Please copy out every line in the records below that includes the word "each".

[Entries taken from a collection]
- Opening Delimiter -
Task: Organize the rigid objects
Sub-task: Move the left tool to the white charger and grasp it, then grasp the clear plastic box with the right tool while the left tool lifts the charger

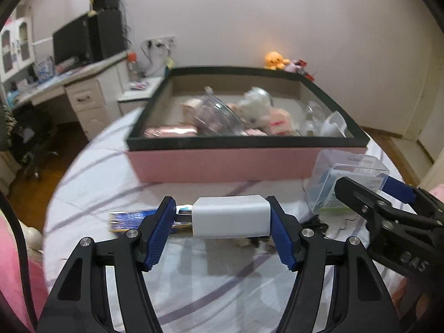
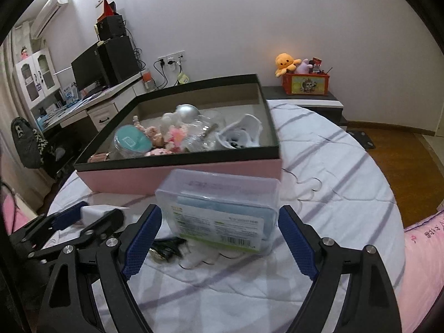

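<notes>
The left gripper (image 1: 223, 216) clamps the white plastic charger block (image 1: 231, 216) above the bed — lift it over the pink box's black rim (image 1: 244, 142) before releasing, while the right gripper (image 2: 219, 233) stands open around the clear plastic case (image 2: 219, 208).

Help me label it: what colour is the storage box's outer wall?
Pink, under a black rim, on the storage box; right wrist view.

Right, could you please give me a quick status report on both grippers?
Left gripper shut on white charger, lifted over bed. Right gripper open around clear plastic case, no grip yet. Pink box just ahead, path clear.
</notes>
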Tool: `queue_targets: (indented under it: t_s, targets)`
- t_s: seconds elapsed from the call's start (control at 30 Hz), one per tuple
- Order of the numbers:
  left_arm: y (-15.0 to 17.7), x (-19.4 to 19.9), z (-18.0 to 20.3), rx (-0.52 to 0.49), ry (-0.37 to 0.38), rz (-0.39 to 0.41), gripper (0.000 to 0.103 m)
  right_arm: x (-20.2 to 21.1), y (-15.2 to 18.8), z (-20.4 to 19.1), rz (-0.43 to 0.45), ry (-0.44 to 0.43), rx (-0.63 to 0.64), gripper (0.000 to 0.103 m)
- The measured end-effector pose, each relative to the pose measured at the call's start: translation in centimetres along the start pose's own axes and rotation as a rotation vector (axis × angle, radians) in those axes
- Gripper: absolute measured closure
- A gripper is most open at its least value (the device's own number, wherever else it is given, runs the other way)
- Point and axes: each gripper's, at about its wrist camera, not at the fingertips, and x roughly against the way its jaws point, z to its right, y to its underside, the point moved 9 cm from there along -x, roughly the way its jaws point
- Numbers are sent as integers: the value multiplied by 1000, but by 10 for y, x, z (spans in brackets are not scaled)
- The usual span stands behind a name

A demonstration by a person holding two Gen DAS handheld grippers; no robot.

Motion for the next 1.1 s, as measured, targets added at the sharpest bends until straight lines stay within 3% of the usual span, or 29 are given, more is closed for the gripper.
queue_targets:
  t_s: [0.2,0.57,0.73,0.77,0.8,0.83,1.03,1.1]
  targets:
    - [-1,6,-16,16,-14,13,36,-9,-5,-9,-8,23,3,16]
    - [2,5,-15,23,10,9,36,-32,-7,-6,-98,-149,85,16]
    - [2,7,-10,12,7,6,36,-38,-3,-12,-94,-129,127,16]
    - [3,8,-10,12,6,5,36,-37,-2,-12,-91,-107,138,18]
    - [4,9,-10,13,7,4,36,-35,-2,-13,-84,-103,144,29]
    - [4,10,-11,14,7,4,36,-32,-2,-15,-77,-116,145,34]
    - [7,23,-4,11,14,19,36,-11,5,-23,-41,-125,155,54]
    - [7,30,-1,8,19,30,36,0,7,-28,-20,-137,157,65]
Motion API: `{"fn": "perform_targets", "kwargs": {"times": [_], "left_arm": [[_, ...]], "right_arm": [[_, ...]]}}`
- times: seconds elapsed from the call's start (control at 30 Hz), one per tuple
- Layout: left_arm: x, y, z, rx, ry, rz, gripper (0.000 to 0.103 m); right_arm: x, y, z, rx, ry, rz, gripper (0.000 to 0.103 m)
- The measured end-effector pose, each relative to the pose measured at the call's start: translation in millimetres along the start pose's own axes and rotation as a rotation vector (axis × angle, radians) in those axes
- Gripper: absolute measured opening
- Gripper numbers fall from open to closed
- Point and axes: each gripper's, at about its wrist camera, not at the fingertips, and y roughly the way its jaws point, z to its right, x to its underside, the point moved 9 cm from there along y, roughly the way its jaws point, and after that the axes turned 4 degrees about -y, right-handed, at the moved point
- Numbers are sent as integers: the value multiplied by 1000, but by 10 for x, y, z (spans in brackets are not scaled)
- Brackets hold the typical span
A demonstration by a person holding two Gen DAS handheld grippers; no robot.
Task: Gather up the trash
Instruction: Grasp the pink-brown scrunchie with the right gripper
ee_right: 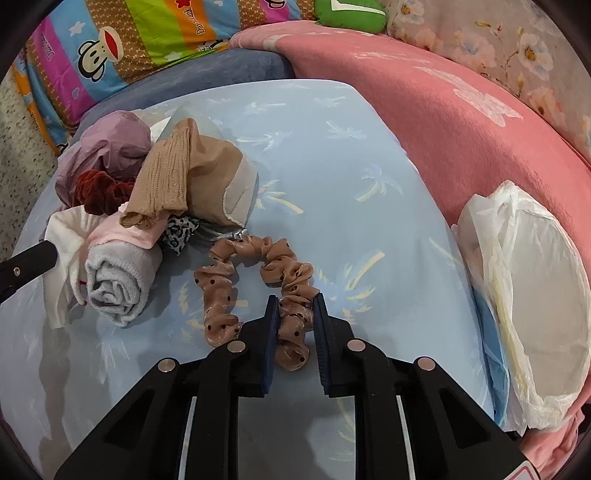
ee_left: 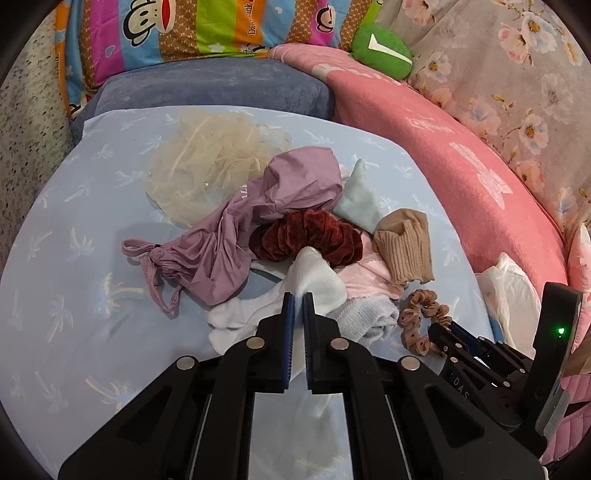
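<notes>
A heap of small cloth items lies on a light blue sheet (ee_left: pixel 74 229). My left gripper (ee_left: pixel 298 295) is shut on a white sock (ee_left: pixel 314 280) at the near side of the heap. My right gripper (ee_right: pixel 295 301) is closed on a tan dotted scrunchie (ee_right: pixel 236 288), whose near end sits pinched between its pads; it also shows in the left wrist view (ee_left: pixel 424 317). A white plastic bag (ee_right: pixel 535 295) lies open at the right, on the edge of the pink blanket (ee_right: pixel 461 122).
The heap holds a mauve drawstring bag (ee_left: pixel 236 240), a dark red scrunchie (ee_left: pixel 314 236), a beige net puff (ee_left: pixel 207 162), a tan ribbed sock (ee_right: pixel 173 173) and a rolled grey sock (ee_right: pixel 118 280). Pillows (ee_left: pixel 166 33) and a green toy (ee_left: pixel 380 48) line the back.
</notes>
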Motion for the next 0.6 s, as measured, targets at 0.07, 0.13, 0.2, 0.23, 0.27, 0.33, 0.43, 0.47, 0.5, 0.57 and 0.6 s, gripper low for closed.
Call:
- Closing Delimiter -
=== TASK SOLUTION ===
- The measured end-effector pose, each relative to the pose measured at the call's start: translation in centimetres along the start pose's own axes and rotation as a rotation vector (axis × angle, radians) in those axes
- Point and axes: each gripper's, at about its wrist camera, not at the fingertips, and x roughly against the way its jaws point, z to its right, y to its underside, the point moved 9 cm from there along -x, roughly the way its jaws point
- The measured end-effector pose, each relative to the pose measured at the call's start: translation in millimetres along the start pose's own axes and rotation as a rotation vector (axis × angle, radians) in those axes
- Point and axes: each gripper's, at about its wrist camera, not at the fingertips, and y roughly the way its jaws point, z to its right, x to its underside, the point moved 9 cm from there along y, roughly the way its jaws point, and after that the axes turned 4 degrees about -y, right-handed, at the moved point

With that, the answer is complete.